Les mastectomies bilatérales sont-elles effectuées à titre prophylactique en Bulgarie, comme l'a fait l'actrice Angelina Jolie ?

- Quatre mastectomies bilatérales prophylactiques ont été réalisées en Bulgarie au cours des trois dernières années. Je travaille avec ces patients. Ces cas sont concentrés avec moi.

- Qu'est-ce qu'une approche personnalisée en oncologie ?

- Jusqu'à l'affaire Angelina Jolie, personne ne pouvait comprendre ce qu'était une approche personnalisée du patient. Cela signifie, grâce aux tests pathoanatomiques et génétiques chez le patient particulier, d'évaluer quels sont les risques de développer ou non un cancer, et s'il existe déjà, quels sont les risques de métastases

et ce qui peut être fait pour prévenir ou guérir le cancer. Une approche personnalisée conduit à un meilleur traitement, correct et sûr des patients. Parce qu'il est adapté à son stade et à son histologie. Cela conduit également à une survie plus longue.

Pour améliorer le diagnostic, le traitement et la survie de nos patients, une bonne collaboration entre chirurgien, pathologiste, chimiothérapeute, radiothérapeute et radiologue est nécessaire.

Quels sont les types de traitement pour ce carcinome ?

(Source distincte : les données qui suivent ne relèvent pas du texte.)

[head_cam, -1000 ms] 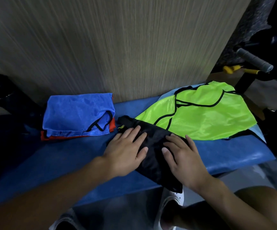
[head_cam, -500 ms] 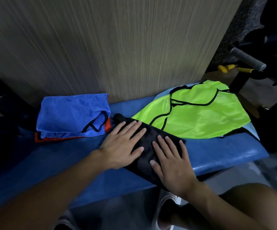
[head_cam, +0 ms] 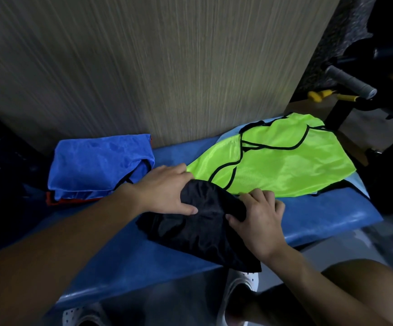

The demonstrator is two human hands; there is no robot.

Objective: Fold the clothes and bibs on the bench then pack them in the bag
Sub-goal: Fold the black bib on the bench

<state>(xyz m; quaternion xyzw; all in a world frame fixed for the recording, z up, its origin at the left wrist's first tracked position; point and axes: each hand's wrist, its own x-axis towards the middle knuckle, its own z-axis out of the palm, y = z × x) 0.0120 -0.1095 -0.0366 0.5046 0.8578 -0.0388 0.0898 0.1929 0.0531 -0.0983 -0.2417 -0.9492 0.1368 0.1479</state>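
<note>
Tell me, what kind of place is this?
Probably a gym or a sports changing room. There is a padded blue bench, mesh team bibs like the neon green bib, and a bar with a grey grip, like exercise equipment.

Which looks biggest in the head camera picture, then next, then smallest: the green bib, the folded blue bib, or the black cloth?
1. The green bib, spread out, is plainly largest.
2. The folded blue bib and the black cloth look about alike. The black cloth is bunched and nearer the camera, so I won't rank those two.
</note>
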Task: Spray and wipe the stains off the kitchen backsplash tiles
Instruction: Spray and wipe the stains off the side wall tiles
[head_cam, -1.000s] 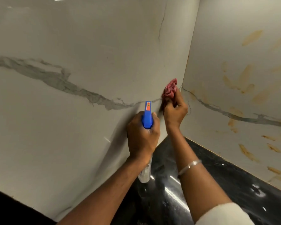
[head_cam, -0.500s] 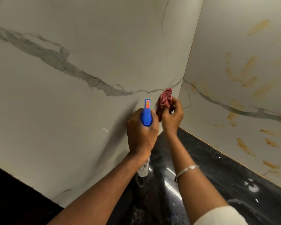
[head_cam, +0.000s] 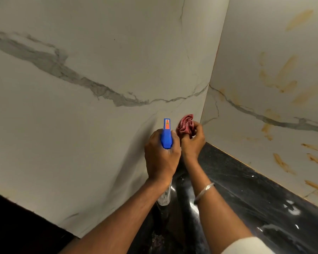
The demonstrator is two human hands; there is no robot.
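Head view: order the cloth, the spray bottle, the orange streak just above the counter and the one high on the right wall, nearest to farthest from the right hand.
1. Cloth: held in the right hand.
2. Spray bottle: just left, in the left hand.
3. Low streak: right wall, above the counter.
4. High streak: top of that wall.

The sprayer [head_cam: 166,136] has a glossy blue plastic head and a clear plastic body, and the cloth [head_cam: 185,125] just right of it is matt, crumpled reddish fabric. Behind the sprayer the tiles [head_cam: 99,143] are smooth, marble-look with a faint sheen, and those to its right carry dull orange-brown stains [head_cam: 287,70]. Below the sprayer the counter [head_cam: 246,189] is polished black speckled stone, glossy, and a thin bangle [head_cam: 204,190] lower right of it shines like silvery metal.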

- La chirurgie est la première ligne de traitement du cancer du sein, sauf s'il s'agit d'une maladie très avancée.

La thérapie ciblée est le traitement moderne que nous utilisons couramment et que les patients bulgares pourraient recevoir aux États-Unis, en Italie et partout dans le monde. Le troisième agent de choix est l'hormonothérapie, qui est largement utilisée dans le cancer du sein. Le futur traitement du cancer repose sur des combinaisons de thérapies ciblées. On utilise toujours des cytostatiques, mais si on veut vraiment stopper le cancer ou en faire une longue maladie chronique, il faut traiter spécifiquement nos patients, savoir quel récepteur bloquer pour stopper la croissance tumorale.